By Susan Abbott
Researchers are good at re-purposing things. We are in a relatively small industry – especially us quallies – and we aren’t a big target market. So we have to hijack the technology created for other things and make it work for us.
The SmartPen is one of these things. If you haven’t seen one, this is a pen that records what it hears while you take notes. You take your notes on special paper, and you can upload the notes and audio to your computer, or share them on a dedicated collaborative site.
I learned of this cool tool from researcher Mary Cowden of Rochester, who was using it for individual interviews. Since I got one, it is in use almost as often as my digital recorder.
However, I tried something new and it worked beautifully. Permit me to tell you about it.
The project: B2B innovation project.
The methodology: On-site ethnography with small business owners
The success story: Having client observers take their notes with the pen while having it record. I have their notes, and can send them along. I also used the pen for our debrief meetings. Simple, easy, unobtrusive.
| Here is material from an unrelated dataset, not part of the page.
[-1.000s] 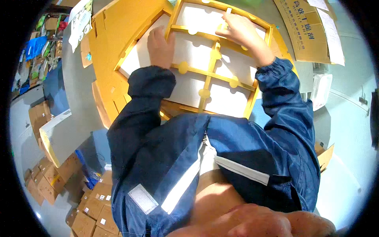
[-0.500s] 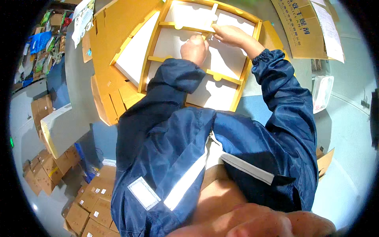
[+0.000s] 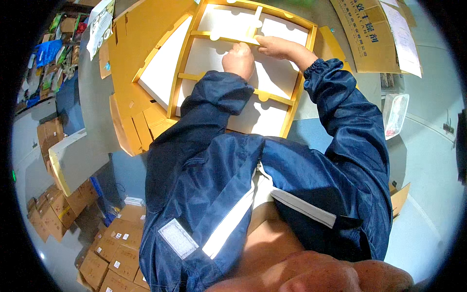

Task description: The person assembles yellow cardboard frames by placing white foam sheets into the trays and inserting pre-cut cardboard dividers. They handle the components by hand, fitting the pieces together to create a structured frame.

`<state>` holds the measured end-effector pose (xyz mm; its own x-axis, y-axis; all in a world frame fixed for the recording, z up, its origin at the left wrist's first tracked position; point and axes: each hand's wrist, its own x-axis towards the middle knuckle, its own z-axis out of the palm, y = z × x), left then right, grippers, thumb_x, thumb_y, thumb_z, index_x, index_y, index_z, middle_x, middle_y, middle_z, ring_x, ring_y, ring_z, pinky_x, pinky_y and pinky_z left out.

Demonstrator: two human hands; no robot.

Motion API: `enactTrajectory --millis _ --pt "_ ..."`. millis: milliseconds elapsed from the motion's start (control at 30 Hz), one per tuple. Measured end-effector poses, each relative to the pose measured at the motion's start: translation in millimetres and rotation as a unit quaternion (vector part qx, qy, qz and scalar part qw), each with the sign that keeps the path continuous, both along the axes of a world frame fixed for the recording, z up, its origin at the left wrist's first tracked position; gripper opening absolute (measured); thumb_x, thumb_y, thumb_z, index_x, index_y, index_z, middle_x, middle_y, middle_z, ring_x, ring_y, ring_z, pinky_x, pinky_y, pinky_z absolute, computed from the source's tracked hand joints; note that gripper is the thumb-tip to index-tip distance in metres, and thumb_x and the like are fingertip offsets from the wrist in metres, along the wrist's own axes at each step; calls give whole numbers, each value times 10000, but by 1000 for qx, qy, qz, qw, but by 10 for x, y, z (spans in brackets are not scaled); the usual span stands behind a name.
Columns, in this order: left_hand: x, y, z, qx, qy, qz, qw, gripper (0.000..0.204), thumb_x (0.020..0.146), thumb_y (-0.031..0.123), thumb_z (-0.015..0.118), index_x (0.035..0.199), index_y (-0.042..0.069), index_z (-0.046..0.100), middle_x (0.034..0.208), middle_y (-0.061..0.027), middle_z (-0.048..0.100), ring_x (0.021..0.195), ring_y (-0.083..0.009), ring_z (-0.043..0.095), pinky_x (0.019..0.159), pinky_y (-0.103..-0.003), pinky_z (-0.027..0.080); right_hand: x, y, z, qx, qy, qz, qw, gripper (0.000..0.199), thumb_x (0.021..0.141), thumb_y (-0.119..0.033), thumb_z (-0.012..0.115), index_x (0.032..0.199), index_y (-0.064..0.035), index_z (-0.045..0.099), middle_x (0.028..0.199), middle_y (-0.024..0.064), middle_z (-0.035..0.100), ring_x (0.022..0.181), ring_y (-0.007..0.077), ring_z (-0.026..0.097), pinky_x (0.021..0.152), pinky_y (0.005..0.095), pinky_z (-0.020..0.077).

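A yellow cardboard tray with a white floor lies in front of me, split into compartments by yellow divider strips with rounded tabs. My left hand is closed, its curled fingertips at the upper crosswise divider. Just to its right, my right hand pinches near that divider's end, where it meets the lengthwise strip. The fingers partly hide the joint. Nearer to me, another crosswise divider runs to the tray's right wall; my left sleeve covers part of this area.
Beneath and left of the tray sit another white-lined yellow box and a flat cardboard piece. An upright carton with papers stands at the far right, near a clear plastic bin. Brown cartons fill the lower left.
The tray and both hands have shifted slightly left in the picture. The upper crosswise divider now slants more down to the right, and my fingers remain at its joint.
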<state>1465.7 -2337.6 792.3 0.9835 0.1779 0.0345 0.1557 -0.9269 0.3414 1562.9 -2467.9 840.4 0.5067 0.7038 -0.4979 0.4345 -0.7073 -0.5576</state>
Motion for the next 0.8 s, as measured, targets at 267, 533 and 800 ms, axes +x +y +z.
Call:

- What about giving a pen and notebook to someone for an audio-visual diary?
- Instructions could be things like: write your grocery list here. Write your to-do list here. Write your daily menu here.
- What about using the pens in a focus group or customer lab?
- I have used my pen to record debrief meetings in this kind of setting, and it works well.
- Could this be a future markup tool useful for in-person sessions, instead of just virtual sessions?
I know we are all high on tablet computers right now. But tablets take some training – minimal perhaps, but some training. A pen is something you can stick in someone’s hand and they know how to use it. Like a sticky-note, you don’t need to be trained.
The disclaimer: I do not own shares in this company. I just love the technology.